On entre au Garden en s'attendant à un certain type de match quand les Celtics jouent. Un combat, une leçon d'exécution. Mais ce que OKC a apporté à Causeway Street le 3 avril était un pur chaos, le bon genre. Ils ont battu les Celtics 135-100, un score qui semble encore un peu irréel compte tenu du bilan de 64-18 des Celtics en saison régulière. Shai Gilgeous-Alexander, qui a terminé avec 27 points à 11 sur 20 aux tirs, a montré qu'il était un candidat MVP, disséquant la défense habituellement étouffante des Celtics avec le calme d'un vétéran.
La jeunesse du Thunder n'était pas seulement énergique; elle était chirurgicale. Josh Giddey, souvent critiqué pour son tir irrégulier, a marqué 22 points, réussissant 5 tirs sur 5 à trois points. C'est le genre de performance qui vous fait vous demander s'il est enfin en train de passer un cap, ou si c'était juste une de ces nuits où le panier semblait un océan. Quoi qu'il en soit, cela a grandement contribué à ce que OKC mène de 35 points. Jalen Williams a ajouté 17 points, démontrant son jeu fluide à mi-distance, prouvant qu'il est bien plus qu'une simple pièce complémentaire. Ce n'était pas non plus un coup de chance où les Celtics ont mal tiré; Boston a quand même réussi 45,7% de ses tirs. OKC a juste joué un match offensif presque parfait, tirant à 58,6% au total et à un incroyable 53,8% à trois points.
En toute franchise : les Celtics semblaient fatigués. Ou peut-être n'étaient-ils tout simplement pas prêts pour le rythme et l'agressivité que le Thunder a apportés. Jayson Tatum a eu une soirée assez décente avec 29 points et 10 rebonds, mais il a également commis 4 pertes de balle, faisant partie des 14 pertes de balle totales de Boston. Jaylen Brown a eu du mal, ne marquant que 15 points à 5 sur 12 aux tirs. Kristaps Porzingis, habituellement une menace offensive fiable, a été limité à 14 points. On avait l'impression que les Celtics avaient constamment un pas de retard, réagissant aux mouvements d'OKC plutôt que de dicter les leurs. Ils venaient de terminer un difficile voyage sur la route, donc il y a peut-être de la fatigue, mais une défaite à domicile de 35 points contre un autre prétendant est un signal d'alarme, quelles que soient les circonstances.

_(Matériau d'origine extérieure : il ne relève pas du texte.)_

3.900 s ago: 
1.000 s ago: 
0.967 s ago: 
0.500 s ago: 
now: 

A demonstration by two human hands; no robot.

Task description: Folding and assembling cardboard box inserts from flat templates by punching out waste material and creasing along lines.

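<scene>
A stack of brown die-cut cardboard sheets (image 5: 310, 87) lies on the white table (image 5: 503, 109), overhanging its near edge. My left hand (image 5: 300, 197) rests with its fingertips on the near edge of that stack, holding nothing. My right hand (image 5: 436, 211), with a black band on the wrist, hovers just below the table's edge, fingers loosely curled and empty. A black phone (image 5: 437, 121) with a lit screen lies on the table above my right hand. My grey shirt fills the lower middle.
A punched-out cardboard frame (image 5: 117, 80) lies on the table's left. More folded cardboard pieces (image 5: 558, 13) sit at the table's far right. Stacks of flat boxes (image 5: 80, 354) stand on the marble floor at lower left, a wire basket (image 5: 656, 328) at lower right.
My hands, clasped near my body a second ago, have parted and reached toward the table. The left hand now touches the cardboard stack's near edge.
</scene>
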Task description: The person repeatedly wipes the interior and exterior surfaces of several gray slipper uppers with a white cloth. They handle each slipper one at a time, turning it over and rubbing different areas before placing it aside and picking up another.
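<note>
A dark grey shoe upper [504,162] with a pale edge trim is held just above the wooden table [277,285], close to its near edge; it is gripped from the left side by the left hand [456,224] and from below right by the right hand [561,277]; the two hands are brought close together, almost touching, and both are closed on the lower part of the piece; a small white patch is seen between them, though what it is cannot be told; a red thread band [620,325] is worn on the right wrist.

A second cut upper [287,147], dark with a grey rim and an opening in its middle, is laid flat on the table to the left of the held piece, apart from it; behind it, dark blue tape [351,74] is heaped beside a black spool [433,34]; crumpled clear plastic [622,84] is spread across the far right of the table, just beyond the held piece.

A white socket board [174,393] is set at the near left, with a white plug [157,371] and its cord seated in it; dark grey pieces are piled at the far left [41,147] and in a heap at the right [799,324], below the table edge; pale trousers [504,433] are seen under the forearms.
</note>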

Voici le problème : tout le monde parle de la profondeur des Celtics, et c'est réel. Mais quand leurs trois meilleurs joueurs ne sont pas à plein régime contre une équipe aussi athlétique que le Thunder, cette profondeur est exposée. Le banc de Boston n'a apporté que 27 points, contre 38 pour OKC. C'est un écart significatif dans un match où chaque possession semblait amplifiée. Les Celtics n'ont réussi que 19 passes décisives, un faible nombre pour une équipe qui se targue de la circulation du ballon et de la création de tirs ouverts.
Ce match n'était pas un simple incident de saison régulière ; c'était une déclaration du Thunder. Ils ont montré qu'ils pouvaient rivaliser avec, et même dominer, l'élite de la ligue sur leur propre terrain. L'équipe de Mark Daigneault est jeune, oui, mais elle joue avec une maturité qui dément son âge. Ils changent en défense, accélèrent le rythme et n'ont pas peur du moment. Chet Holmgren n'a pas eu une nuit de score monstrueuse (16 points, 6 rebonds), mais sa présence défensive s'est fait sentir, altérant les tirs et protégeant le cercle.

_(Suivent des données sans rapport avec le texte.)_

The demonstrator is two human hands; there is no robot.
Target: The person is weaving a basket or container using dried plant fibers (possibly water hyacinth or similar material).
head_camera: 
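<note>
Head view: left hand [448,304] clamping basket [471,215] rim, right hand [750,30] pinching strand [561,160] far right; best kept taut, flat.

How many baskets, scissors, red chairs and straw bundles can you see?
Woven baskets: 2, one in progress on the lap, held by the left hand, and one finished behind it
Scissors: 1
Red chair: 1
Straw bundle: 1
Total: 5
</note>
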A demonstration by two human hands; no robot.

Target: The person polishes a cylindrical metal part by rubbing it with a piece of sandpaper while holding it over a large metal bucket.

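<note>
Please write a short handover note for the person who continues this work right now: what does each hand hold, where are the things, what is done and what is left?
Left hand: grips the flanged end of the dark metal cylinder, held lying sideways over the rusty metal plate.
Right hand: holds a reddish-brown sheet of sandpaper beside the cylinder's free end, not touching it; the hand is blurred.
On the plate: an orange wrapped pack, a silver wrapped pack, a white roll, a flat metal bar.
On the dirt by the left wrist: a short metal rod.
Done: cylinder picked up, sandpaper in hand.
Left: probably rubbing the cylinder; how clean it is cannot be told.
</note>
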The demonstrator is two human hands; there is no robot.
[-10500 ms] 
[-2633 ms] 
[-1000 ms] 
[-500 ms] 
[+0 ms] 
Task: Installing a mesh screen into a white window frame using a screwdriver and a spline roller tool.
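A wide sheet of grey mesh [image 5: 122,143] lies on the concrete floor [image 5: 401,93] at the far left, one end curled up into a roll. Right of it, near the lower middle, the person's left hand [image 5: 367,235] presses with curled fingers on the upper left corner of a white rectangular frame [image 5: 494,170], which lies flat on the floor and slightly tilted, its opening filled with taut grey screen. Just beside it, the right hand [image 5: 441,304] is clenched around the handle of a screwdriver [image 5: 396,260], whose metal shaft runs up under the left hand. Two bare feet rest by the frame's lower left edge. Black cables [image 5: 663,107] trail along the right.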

Mon avis tranché ? Si le Thunder peut rester en bonne santé, ils sont un véritable prétendant aux Finales *cette année*. Pas l'année prochaine, pas dans deux ans. Cette année. Ils ont la star en Gilgeous-Alexander, les pièces complémentaires, et maintenant, ils ont prouvé qu'ils peuvent aller dans les arènes les plus difficiles de la ligue et imposer leur volonté. Oubliez leur jeunesse ; ils sont prêts. Je l'annonce maintenant : OKC ira en finale de la Conférence Ouest.